Set the records down once more so that they match the source word for word.

Excerpts from a dataset
______________________________
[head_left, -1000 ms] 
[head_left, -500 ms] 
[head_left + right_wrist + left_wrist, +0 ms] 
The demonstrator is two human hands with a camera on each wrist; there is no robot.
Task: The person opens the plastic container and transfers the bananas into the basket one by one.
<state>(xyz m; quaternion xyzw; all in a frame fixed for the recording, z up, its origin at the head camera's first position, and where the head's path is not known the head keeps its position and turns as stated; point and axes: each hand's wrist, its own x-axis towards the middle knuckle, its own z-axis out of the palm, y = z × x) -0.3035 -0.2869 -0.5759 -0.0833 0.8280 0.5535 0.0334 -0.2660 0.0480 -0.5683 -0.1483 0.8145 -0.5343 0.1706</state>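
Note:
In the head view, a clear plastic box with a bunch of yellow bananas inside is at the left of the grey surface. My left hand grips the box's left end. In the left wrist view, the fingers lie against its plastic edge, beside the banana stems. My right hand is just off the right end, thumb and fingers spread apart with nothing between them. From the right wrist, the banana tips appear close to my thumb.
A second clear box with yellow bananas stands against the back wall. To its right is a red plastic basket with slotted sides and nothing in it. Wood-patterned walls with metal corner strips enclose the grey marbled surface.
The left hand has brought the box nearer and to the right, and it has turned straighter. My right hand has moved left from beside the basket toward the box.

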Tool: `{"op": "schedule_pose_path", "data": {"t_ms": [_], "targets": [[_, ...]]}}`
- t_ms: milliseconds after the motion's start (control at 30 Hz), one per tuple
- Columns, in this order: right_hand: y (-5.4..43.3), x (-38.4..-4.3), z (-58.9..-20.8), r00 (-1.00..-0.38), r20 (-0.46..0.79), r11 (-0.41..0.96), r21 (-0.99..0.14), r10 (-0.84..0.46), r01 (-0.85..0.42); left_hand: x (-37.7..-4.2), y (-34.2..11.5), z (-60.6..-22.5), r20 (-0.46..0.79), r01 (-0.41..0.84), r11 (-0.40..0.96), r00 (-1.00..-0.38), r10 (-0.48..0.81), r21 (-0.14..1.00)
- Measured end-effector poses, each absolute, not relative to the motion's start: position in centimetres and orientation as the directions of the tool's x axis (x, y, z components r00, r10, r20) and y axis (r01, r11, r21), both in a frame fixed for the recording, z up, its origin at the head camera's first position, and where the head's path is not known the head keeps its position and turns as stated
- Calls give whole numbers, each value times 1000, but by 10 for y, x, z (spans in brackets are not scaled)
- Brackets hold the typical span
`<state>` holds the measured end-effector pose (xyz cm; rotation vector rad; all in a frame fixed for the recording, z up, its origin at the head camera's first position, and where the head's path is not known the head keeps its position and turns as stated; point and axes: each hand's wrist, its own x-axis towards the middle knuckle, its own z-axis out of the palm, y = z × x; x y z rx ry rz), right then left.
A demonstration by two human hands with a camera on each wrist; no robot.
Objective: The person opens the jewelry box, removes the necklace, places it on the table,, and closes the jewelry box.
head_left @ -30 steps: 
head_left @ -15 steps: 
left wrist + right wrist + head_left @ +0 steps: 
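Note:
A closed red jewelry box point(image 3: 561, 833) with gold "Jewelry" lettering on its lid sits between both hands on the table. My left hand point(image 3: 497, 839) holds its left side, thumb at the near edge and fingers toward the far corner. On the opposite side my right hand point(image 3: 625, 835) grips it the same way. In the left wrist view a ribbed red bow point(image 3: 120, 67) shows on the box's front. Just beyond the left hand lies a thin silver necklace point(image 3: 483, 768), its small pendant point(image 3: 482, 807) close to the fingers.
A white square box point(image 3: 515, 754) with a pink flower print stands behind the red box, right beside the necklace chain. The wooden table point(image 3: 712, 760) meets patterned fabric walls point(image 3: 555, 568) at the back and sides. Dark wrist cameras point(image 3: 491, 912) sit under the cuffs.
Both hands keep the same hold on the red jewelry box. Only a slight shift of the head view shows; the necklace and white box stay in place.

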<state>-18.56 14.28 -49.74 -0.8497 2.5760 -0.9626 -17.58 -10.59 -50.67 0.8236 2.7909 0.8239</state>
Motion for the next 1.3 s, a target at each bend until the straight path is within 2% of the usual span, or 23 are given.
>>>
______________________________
> _SOLUTION TO THE PROBLEM_:
[head_left, -1000 ms] 
[head_left, -500 ms] 
[head_left + right_wrist + left_wrist, +0 ms] 
The demonstrator is two human hands with a camera on each wrist; there is no robot.
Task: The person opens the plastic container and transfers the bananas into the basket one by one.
<state>(xyz m; quaternion xyzw; all in a frame fixed for the recording, z up, its origin at the head camera's first position, and where the head's path is not known the head keeps its position and turns as stated; point and axes: each hand's wrist, its own x-axis towards the middle knuckle, its own z-axis out of the palm, y = z × x) -0.3035 -0.2869 -0.5759 -0.0833 0.8280 0.5535 0.0334 -0.2660 0.0480 -0.5683 -0.1483 0.8145 -0.5343 0.1706</state>
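Note:
In the head view, a clear plastic box with a bunch of yellow bananas inside is at the left of the grey surface. My left hand grips the box's left end. In the left wrist view, the fingers lie against its plastic edge, beside the banana stems. My right hand is just off the right end, thumb and fingers spread apart with nothing between them. From the right wrist, the banana tips appear close to my thumb.
A second clear box with yellow bananas stands against the back wall. To its right is a red plastic basket with slotted sides and nothing in it. Wood-patterned walls with metal corner strips enclose the grey marbled surface.
The left hand has brought the box nearer and to the right, and it has turned straighter. My right hand has moved left from beside the basket toward the box.
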
Tool: `{"op": "schedule_pose_path", "data": {"t_ms": [_], "targets": [[_, ...]]}}`
- t_ms: milliseconds after the motion's start (control at 30 Hz), one per tuple
- Columns, in this order: right_hand: y (-5.4..43.3), x (-38.4..-4.3), z (-58.9..-20.8), r00 (-1.00..-0.38), r20 (-0.46..0.79), r11 (-0.41..0.96), r21 (-0.99..0.14), r10 (-0.84..0.46), r01 (-0.85..0.42); left_hand: x (-37.7..-4.2), y (-34.2..11.5), z (-60.6..-22.5), r20 (-0.46..0.79), r01 (-0.41..0.84), r11 (-0.40..0.96), r00 (-1.00..-0.38), r10 (-0.48..0.81), r21 (-0.14..1.00)
- Measured end-effector poses, each absolute, not relative to the motion's start: position in centimetres and orientation as the directions of the tool's x axis (x, y, z components r00, r10, r20) and y axis (r01, r11, r21), both in a frame fixed for the recording, z up, its origin at the head camera's first position, and where the head's path is not known the head keeps its position and turns as stated
- Calls give whole numbers, each value times 1000, but by 10 for y, x, z (spans in brackets are not scaled)
- Brackets hold the typical span
`<state>` holds the measured end-effector pose (xyz cm; rotation vector rad; all in a frame fixed for the recording, z up, its origin at the head camera's first position, and where the head's path is not known the head keeps its position and turns as stated; point and axes: each hand's wrist, its own x-axis towards the middle knuckle, its own z-axis out of the palm, y = z × x; x y z rx ry rz), right then left.
A demonstration by two human hands with a camera on each wrist; no robot.
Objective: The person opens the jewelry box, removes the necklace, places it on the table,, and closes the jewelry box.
head_left @ -30 steps: 
head_left @ -15 steps: 
left wrist + right wrist + head_left @ +0 steps: 
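Note:
A closed red jewelry box point(image 3: 561, 833) with gold "Jewelry" lettering on its lid sits between both hands on the table. My left hand point(image 3: 497, 839) holds its left side, thumb at the near edge and fingers toward the far corner. On the opposite side my right hand point(image 3: 625, 835) grips it the same way. In the left wrist view a ribbed red bow point(image 3: 120, 67) shows on the box's front. Just beyond the left hand lies a thin silver necklace point(image 3: 483, 768), its small pendant point(image 3: 482, 807) close to the fingers.
A white square box point(image 3: 515, 754) with a pink flower print stands behind the red box, right beside the necklace chain. The wooden table point(image 3: 712, 760) meets patterned fabric walls point(image 3: 555, 568) at the back and sides. Dark wrist cameras point(image 3: 491, 912) sit under the cuffs.
Both hands keep the same hold on the red jewelry box. Only a slight shift of the head view shows; the necklace and white box stay in place.
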
<state>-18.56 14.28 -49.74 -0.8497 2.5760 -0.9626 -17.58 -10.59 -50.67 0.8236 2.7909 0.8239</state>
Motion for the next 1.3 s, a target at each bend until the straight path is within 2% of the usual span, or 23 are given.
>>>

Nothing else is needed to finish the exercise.